モッタイナイ 2021~今これ どうにかしよう!~

2021/02/23(火)22:00
ノーベル平和賞を受賞した、ケニア人女性、ワンガリ・マータイさんが提唱した“モッタイナイ”という環境保全を目的とした世界共通語。モノを大切に使う日本人の“もったいない”の精神から生まれた言葉だが、マータイさんが世に広めた当時とは少し様相が違ってきている…。近年叫ばれる「食品ロス」は、モッタイナイの最たるモノ、と思ったら、現在公表されている食品ロスのデータには含まれないモッタイナイ物が、実は数多く存在しているのだ。例えば、“一次産品”と呼ばれる加工されていない野菜や魚などの廃棄物は、食品ロスには、はいらないのだ。番組では、モッタイナイの言葉の陰に隠れた現状と、それら一次産品のロスなどを減らそうと尽力する人たちを追った!

■可憐に咲いた花を大量に捨てる農家の嘆きと救世主
花屋の店頭に並ぶ可憐な花々…しかし、その大きさや形、新型コロナによって、いま、店に並ぶ前に廃棄処分されている。廃棄の基準となるひとつが“規格”と呼ばれる厳しいサイズの管理。茎の太さや長さ、花や実の大きさなどが細かく規定されており、その規格を外れたものは廃棄処分となる。また今のコロナ禍で、パーティーや結婚式など大量に花を消費するイベントの自粛が続き、鮮度が命の花たちは行き場所をなくしてしまい、花を育てる農家にとっては死活問題となっている。そんな花農家たちと提携し、行き場のない花たちを、サブスクリプションなどで販売しようと挑む花店経営者を追った!

■理不尽な規格に悩まされる養豚業
豚肉の価値を決める等級は、実に理不尽!…と怒る養豚業者たち。実は、豚肉の等級は、味ではなく“脂身の厚み”や“肉の締まり”(適度な固さ)で決まっているというのだ。そのワケは、スーパーや小売店でスライスなどの加工をする場合、脂身が少なく、適度な固さがある方が加工し易いためだ。そんな矛盾に立ち向かい、本当に味のいい肉質を目指し独自のルートで販売を行っている養豚業者を取材した。

■廃棄されていた未利用魚に、こんな活用法が!?
近年、乱獲や海の環境悪化で漁獲量の激減が世界中で叫ばれ、2000年代初頭には、アメリカの学術雑誌Scienceに“2048年には世界中の食卓から魚が消える”という論文が掲載され論議を呼んだ。
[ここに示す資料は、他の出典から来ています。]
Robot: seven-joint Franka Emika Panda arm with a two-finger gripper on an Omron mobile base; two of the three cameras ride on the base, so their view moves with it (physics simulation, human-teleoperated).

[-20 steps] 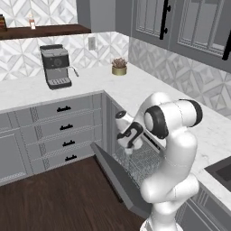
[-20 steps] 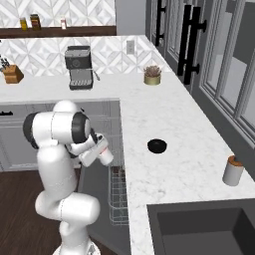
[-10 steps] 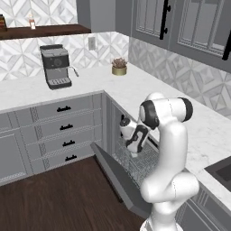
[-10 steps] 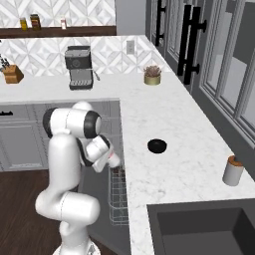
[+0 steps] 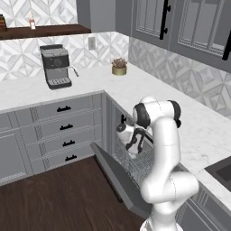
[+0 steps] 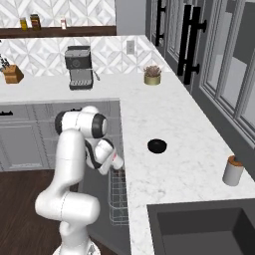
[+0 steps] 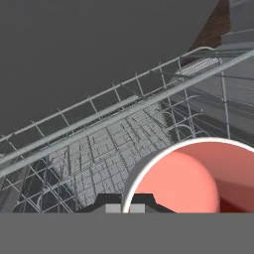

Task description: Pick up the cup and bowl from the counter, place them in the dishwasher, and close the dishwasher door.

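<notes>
Right now I am on the first placing: my gripper (image 5: pixel 127 143) is shut tight on the cup (image 7: pixel 193 176), and I hold it low at the mouth of the dishwasher (image 5: pixel 135 158), over the wire rack (image 7: pixel 114 144). Seen from my hand, the cup's red-pink inside sits close at the lower right, touching my fingers, with the rack's grid spread beyond it and the door's (image 5: pixel 115 176) dark inner side above. From the right base view the cup (image 6: pixel 116 162) hangs just above the rack (image 6: pixel 117 199) edge, below the counter (image 6: pixel 174 124) lip.

Next, I judge, I must lower the cup to the rack and settle it between the wires before I let go; the tines look close-set, so it could tip if I release too high. Whether it touches the rack already I cannot tell.

After that the bowl (image 6: pixel 157 146) waits on the counter, well apart from my hand, between the plant (image 6: pixel 152 75) and the soap bottle (image 6: pixel 232 170). The door lies dropped open toward the floor, so closing comes last
</notes>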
しかしその裏では、味も鮮度も抜群なのに形が悪かったり傷がついていたり、出荷のための数が揃わず市場に出回らず廃棄される“もったいない魚”未利用魚が数多く存在している。そんな未利用魚を活用しようと、日本各地で奔走する人たちを取材。食べるだけでなく、観賞用として脚光を浴びる“未利用魚”も。また、“未利用魚”を学校給食に活用しようとする動きも。さらに、それまで“厄介者”として漁師たちに疎んじられていた猛毒を持つ未利用魚も美味しい加工品となって生まれ変わっていた。